◆ What to produce: Nothing but the lines from the top of the records through the line with "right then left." should be returned, exactly, and without pictures.

Dataset excerpts

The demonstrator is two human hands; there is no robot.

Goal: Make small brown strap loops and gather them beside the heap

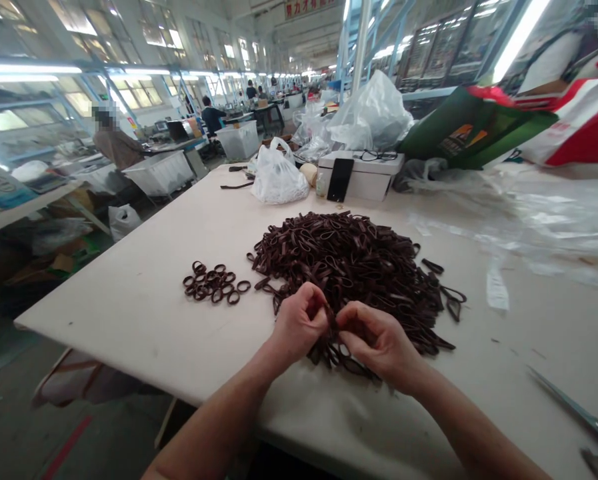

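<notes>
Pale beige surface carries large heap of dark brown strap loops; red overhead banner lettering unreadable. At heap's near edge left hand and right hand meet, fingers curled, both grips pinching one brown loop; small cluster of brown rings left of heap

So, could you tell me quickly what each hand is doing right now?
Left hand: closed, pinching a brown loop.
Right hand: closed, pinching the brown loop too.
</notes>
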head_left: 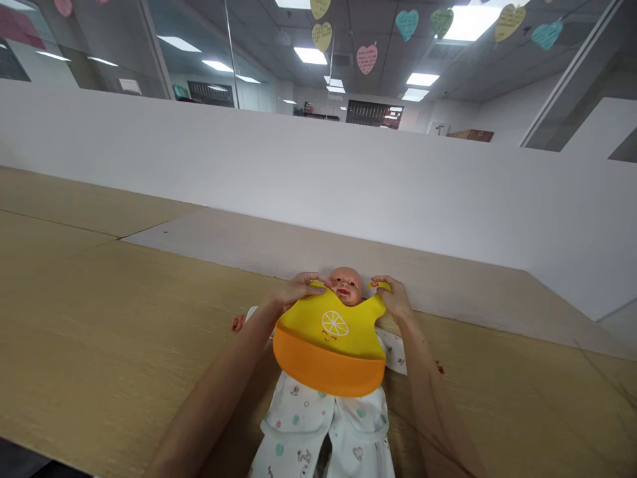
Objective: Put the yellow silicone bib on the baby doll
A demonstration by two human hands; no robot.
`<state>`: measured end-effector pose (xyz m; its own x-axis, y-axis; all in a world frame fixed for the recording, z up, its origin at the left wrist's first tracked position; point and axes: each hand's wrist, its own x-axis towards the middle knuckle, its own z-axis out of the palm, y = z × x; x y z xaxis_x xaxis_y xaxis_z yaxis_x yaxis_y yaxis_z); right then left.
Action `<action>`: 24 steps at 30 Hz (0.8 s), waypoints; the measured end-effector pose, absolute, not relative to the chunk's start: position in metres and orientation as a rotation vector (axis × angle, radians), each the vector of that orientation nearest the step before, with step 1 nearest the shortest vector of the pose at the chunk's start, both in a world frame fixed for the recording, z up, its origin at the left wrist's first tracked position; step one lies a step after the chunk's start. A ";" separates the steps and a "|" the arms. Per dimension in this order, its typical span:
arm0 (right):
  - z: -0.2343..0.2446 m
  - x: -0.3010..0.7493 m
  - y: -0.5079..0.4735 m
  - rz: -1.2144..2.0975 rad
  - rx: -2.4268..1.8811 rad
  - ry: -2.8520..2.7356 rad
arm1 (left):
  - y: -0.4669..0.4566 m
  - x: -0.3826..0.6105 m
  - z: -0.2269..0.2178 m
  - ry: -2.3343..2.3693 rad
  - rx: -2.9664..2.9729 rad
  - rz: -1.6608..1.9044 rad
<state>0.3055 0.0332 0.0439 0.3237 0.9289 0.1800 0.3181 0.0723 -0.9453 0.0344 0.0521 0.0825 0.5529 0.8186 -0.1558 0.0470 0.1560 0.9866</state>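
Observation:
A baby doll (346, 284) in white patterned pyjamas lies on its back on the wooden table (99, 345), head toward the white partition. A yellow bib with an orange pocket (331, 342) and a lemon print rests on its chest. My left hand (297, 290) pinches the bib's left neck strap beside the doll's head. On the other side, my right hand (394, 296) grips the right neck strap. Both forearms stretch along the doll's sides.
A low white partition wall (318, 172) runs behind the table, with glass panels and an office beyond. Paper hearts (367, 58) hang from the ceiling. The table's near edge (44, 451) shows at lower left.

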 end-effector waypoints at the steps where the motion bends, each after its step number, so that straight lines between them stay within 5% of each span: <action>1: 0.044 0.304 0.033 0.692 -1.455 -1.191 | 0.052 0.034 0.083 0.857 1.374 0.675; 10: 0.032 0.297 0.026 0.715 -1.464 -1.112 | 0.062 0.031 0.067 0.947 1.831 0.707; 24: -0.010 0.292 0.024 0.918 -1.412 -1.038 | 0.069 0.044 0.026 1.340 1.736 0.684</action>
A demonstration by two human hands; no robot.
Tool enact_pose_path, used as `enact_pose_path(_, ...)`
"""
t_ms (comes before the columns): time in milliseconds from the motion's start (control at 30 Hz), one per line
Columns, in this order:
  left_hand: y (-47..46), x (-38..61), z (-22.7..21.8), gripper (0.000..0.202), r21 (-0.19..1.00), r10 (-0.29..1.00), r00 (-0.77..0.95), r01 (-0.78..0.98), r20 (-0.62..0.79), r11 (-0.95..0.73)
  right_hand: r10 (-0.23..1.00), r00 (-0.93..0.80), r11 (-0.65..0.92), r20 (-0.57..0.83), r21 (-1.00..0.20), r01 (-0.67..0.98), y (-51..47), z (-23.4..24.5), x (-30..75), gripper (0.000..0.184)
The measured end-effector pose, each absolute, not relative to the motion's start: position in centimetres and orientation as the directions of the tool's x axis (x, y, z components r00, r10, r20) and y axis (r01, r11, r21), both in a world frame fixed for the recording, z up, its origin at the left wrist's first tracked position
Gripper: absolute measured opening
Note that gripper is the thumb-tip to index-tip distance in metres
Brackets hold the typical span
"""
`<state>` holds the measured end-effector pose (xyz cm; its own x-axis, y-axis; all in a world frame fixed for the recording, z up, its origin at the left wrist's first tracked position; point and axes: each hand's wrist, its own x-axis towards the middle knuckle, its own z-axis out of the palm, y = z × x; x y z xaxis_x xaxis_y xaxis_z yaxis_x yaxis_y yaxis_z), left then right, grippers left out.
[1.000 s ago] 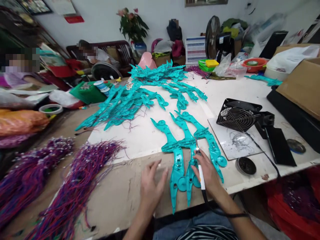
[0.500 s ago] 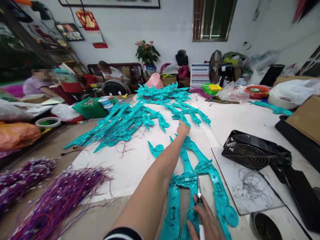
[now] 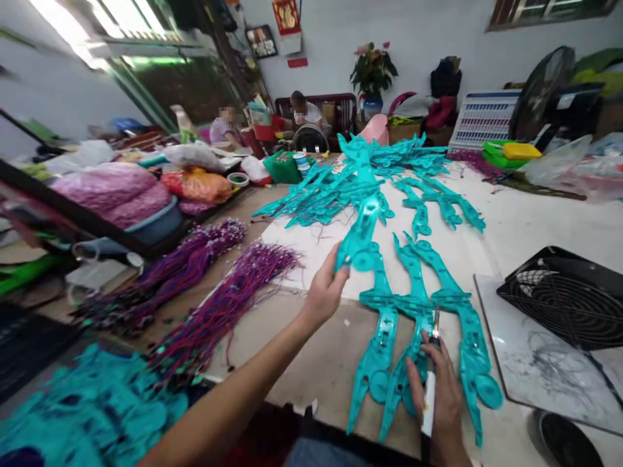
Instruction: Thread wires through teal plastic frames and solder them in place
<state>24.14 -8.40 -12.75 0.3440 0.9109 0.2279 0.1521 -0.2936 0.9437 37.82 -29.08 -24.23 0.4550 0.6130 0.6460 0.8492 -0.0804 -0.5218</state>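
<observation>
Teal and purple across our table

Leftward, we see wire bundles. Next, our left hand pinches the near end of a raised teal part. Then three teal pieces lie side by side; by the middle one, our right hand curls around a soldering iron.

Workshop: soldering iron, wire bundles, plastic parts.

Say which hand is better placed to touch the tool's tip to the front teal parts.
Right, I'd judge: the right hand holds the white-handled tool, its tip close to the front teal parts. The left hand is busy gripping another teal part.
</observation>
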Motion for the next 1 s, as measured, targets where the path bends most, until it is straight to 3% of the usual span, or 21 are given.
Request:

◆ Solution for this problem:
The demonstrator is two human hands; there is no robot.

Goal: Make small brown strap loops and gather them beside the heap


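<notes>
Pale beige surface carries large heap of dark brown strap loops; red overhead banner lettering unreadable. At heap's near edge left hand and right hand meet, fingers curled, both grips pinching one brown loop; small cluster of brown rings left of heap

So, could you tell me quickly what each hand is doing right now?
Left hand: closed, pinching a brown loop.
Right hand: closed, pinching the brown loop too.
</notes>
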head_left: 
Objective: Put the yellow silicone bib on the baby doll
A demonstration by two human hands; no robot.
`<state>`: measured end-effector pose (xyz m; its own x-axis, y-axis; all in a world frame fixed for the recording, z up, its origin at the left wrist's first tracked position; point and axes: each hand's wrist, its own x-axis towards the middle knuckle, its own z-axis out of the palm, y = z × x; x y z xaxis_x xaxis_y xaxis_z yaxis_x yaxis_y yaxis_z); right then left.

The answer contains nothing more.